Mit diesem Vorbringen wird keine Rechtswidrigkeit des angefochtenen Bescheides dargetan.

Handlungen und insbesondere ein Verschulden des Vertreters sind dem Vertretenen zuzurechnen (vgl. etwa die bei Ritz, BAO3, § 308 Tz 17, zitierte hg. Rechtsprechung).

Im gegenständlichen Fall ist die Versäumung der Berufungsfrist zunächst darauf zurückzuführen, dass es der erste Vertreter des Beschwerdeführers, Werner T., bei Zurücklegung der Vollmacht mit 7. November 2002 unterlassen hat, dem Beschwerdeführer (bzw. dessen neuer Vertreterin) mitzuteilen, bis zu welchem Zeitpunkt er im Namen des Beschwerdeführers die Verlängerung der Berufungsfrist beantragt hat, und dass er - so das Sachverhaltsvorbringen des Beschwerdeführers - anlässlich des Telefongesprächs am 8. November 2002 mit einem Geschäftsführer der neuen Vertreterin und anlässlich des anschließenden Telefongespräches mit der Kanzlei der neuen Vertreterin ein unrichtiges Datum (nämlich den 9. Dezember 2002) als jenes genannt hat, bis zu welchem die Verlängerung der Berufungsfrist beantragt worden sei. Eine solche Vorgangsweise des Vertreters des Beschwerdeführers schafft eine Gefahrenlage für die Versäumung der Berufungsfrist und ist (aus der Sicht des Vertreters) daher nicht unvorhersehbar iSd § 308 Abs. 1 BAO. Sie ist auch nicht unabwendbar.

Die Versäumung der Frist ist weiters darauf zurückzuführen, dass sich die neue Vertreterin des Beschwerdeführers mit einer telefonischen Information über den Zeitpunkt, bis zu welchem die Verlängerung der Berufungsfrist beantragt wurde, begnügte.

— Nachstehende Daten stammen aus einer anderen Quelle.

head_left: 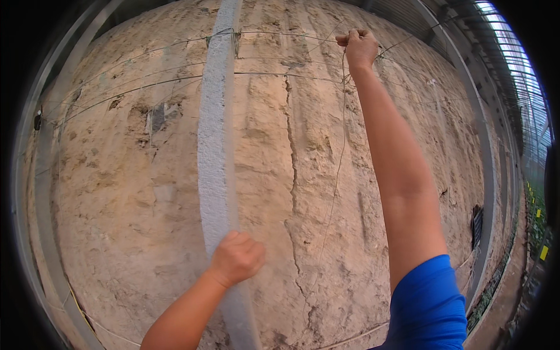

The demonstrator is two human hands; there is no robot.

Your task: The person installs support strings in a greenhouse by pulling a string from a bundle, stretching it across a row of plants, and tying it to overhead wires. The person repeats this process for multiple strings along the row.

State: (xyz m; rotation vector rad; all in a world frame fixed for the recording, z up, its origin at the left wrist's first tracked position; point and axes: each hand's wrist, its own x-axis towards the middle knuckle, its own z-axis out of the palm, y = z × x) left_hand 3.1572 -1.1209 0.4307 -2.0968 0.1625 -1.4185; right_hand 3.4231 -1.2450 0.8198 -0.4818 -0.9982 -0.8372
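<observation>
My right hand (359, 48) is raised high at the upper right, its fingers closed around a thin wire (291, 34) strung across the rough earthen wall (157, 221). From just below that hand a loose thin strand (340, 157) dangles down the wall. My left hand (238, 256) is a slightly blurred fist, low in the middle, in front of the grey concrete post (214, 134). Whatever it grips, if anything, is hidden by the curled fingers. Whether the fist touches the post I cannot tell.
More wires (140, 87) cross the wall and pass the post, with ties wrapped around it near the top. A long crack (291, 157) runs down the wall. Curved metal frame bars (481, 134) stand at both sides. Green plants (536, 221) grow at the far right.
</observation>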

Die Informationsübermittlung durch Telefongespräche ist gekennzeichnet durch die offenkundige Gefahr des Auftretens von Hörfehlern und Missverständnissen (vgl. das hg. Erkenntnis vom 26. Mai 1999, 99/03/0029) sowie durch einen Mangel an Nachweisbarkeit. Zu Recht ist die belangte Behörde davon ausgegangen, dass ein berufsmäßiger Parteienvertreter, der sich mit der telefonischen Information von Seiten des vormaligen Parteienvertreters über den Lauf einer Berufungsfrist begnügt, die für die Einhaltung von Terminen und Fristen erforderliche Sorgfalt außer Acht lässt (vgl. nochmals das hg. Erkenntnis vom 26. Mai 1999). Die Beschwerde zeigt sohin nicht auf, dass die belangte Behörde zu Unrecht vom Vorliegen eines über einen minderen Grad des Versehens hinausgehenden Verschuldens ausgegangen ist und die Voraussetzungen der Wiedereinsetzung in den vorigen Stand nach § 308 BAO als nicht gegeben angesehen hat.

Da bereits der Inhalt der Beschwerde erkennen lässt, dass die vom Beschwerdeführer behauptete Rechtsverletzung nicht vorliegt, war die Beschwerde gemäß § 35 Abs. 1 VwGG ohne weiteres Verfahren in nichtöffentlicher Sitzung als unbegründet abzuweisen.